More than 6,055 migrants were rescued and 22 found dead as they tried to reach Europe on about 40 boats, one of the highest numbers in a single day, Italian and Libyan officials said.
A Italian coastguard statement said at least nine people had died and a pregnant woman and a child had been taken by helicopter to a hospital on the Italian island of Lampedusa, halfway between Sicily and the Libyan coast.
Libyan officials said 11 migrant bodies had washed up on a beach east of the capital, Tripoli, and another two migrants had died when a boat sank off the western city of Sabratha.
One coast guard ship rescued about 725 migrants on a single rubber boat, one of about 20 rescue operations during the day.
About ten ships from the coast guard, the navy and humanitarian organisations were involved in the rescues, most of which took place about 30 miles off the coast of Libya.
LÉ Samuel Beckett assisted the Italian coast guard, rescuing 128 migrants during two search and rescue operations.
In the first operation, 19 people were rescued and later 109 people were rescued from a rubber craft and brought on board the ship.
According to the Irish Defence Forces, over 12,500 migrants have been rescued to date as a result of Irish participation in humanitarian missions in the Mediterranean.

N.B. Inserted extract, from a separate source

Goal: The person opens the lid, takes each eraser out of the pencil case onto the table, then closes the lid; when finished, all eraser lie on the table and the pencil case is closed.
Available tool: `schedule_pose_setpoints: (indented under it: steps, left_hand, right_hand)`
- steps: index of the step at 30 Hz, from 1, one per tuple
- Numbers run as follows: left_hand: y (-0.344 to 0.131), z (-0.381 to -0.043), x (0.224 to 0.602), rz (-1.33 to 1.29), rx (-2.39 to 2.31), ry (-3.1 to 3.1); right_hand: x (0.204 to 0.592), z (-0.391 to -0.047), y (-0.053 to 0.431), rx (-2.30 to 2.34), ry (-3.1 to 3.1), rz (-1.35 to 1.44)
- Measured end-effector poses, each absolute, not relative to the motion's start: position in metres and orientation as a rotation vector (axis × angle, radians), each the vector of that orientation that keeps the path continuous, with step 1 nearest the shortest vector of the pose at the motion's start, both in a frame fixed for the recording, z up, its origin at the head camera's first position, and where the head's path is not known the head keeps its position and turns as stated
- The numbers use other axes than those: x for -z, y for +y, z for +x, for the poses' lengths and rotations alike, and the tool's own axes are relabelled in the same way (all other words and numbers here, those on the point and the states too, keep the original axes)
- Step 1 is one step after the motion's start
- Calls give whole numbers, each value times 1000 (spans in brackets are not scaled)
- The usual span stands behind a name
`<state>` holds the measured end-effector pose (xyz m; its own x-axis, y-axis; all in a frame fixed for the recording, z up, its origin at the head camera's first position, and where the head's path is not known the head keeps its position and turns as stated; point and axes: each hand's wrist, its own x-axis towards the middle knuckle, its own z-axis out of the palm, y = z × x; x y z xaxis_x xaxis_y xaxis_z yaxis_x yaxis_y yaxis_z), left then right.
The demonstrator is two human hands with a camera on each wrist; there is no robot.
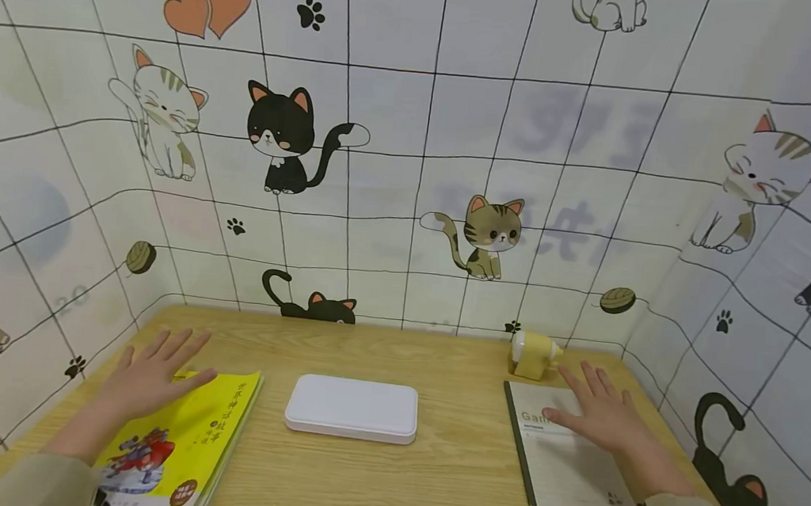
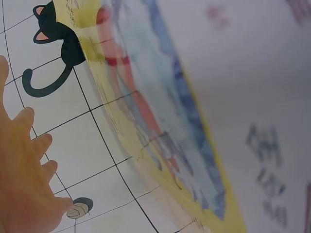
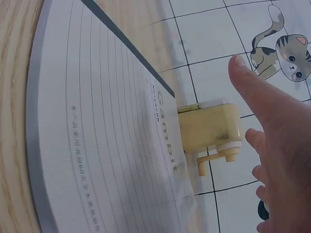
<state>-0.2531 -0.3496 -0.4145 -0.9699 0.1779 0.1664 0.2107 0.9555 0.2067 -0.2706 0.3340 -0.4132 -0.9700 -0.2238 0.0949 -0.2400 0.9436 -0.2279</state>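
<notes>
My left hand [image 1: 152,380], fingers spread, is over a yellow book [image 1: 180,426] with Chinese characters and a red and blue picture on its cover. In the left wrist view, its fingers [image 2: 29,145] show at the left edge beside the blurred book cover. On the other side, my right hand [image 1: 600,411] spreads its fingers over a grey notebook [image 1: 560,472] with a dark spine. Just beyond the notebook stands a yellow hand-crank pencil sharpener [image 3: 209,128], close to the right fingertips in the head view. Neither hand holds anything.
A white rounded case [image 1: 352,408] lies between the two hands on the wooden tabletop [image 1: 358,488]. A white covering [image 1: 400,141] with grid lines and cartoon cats rises behind the table and along both sides.
</notes>
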Motion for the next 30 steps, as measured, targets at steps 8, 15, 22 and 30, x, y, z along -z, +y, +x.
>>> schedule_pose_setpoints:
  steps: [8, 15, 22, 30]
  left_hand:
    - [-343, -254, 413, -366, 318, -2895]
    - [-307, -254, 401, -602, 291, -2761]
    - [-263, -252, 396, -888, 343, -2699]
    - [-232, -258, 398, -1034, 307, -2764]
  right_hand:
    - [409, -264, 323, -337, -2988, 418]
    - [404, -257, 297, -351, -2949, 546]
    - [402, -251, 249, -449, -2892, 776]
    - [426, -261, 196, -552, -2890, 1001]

Doctors Without Borders said its search and rescue teams in the Mediterraneanhad rescued nearly 2,000 people from 11 separate boats in less than seven hours.
The charity said that one young pregnant woman died after being rescued.
Today was the third anniversary of the sinking of a migrant boat off Lampedusa in which 386 people died.
According to the International Organisation for Migration, around 132,000 migrants have arrived in Italy since the start of the year and 3,054 have died.